■ Work instructions ■
Go through the data and copy each line that holds "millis".

■ Available data ■
============================================================
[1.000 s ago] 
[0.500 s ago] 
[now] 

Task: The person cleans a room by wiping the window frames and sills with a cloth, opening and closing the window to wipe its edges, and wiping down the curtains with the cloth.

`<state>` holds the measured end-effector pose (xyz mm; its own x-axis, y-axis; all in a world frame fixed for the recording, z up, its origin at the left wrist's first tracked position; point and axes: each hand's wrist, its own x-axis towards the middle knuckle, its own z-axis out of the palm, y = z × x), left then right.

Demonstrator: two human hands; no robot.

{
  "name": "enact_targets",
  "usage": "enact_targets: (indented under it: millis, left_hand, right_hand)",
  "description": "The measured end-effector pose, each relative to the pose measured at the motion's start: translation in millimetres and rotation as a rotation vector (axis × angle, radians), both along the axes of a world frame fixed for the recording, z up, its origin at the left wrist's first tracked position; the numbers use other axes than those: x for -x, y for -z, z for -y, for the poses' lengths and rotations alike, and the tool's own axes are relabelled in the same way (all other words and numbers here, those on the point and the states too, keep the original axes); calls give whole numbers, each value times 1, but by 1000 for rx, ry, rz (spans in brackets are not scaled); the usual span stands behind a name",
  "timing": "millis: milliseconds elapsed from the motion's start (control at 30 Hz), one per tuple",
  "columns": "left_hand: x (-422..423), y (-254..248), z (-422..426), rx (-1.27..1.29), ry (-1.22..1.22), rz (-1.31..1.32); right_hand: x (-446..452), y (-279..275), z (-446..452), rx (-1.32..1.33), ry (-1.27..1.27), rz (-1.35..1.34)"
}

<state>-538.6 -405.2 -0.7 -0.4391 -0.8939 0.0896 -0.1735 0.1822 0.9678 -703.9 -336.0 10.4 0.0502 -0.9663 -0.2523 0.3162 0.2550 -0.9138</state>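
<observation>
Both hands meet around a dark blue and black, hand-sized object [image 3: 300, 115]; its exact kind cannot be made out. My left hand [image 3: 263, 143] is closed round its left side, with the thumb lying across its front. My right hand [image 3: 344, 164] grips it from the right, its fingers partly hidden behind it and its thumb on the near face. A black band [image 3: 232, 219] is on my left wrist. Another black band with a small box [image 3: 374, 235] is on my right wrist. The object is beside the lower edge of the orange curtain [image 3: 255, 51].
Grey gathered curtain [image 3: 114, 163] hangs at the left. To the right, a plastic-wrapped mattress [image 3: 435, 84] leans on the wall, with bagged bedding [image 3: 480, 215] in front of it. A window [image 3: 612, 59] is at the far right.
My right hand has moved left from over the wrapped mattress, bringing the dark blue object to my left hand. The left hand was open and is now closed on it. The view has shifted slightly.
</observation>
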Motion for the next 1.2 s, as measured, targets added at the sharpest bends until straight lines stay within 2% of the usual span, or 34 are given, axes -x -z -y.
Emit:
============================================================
■ Answer box ■
  "usage": "enact_targets: (indented under it: millis, left_hand, right_hand)",
  "timing": "millis: milliseconds elapsed from the motion's start (control at 30 Hz), one per tuple",

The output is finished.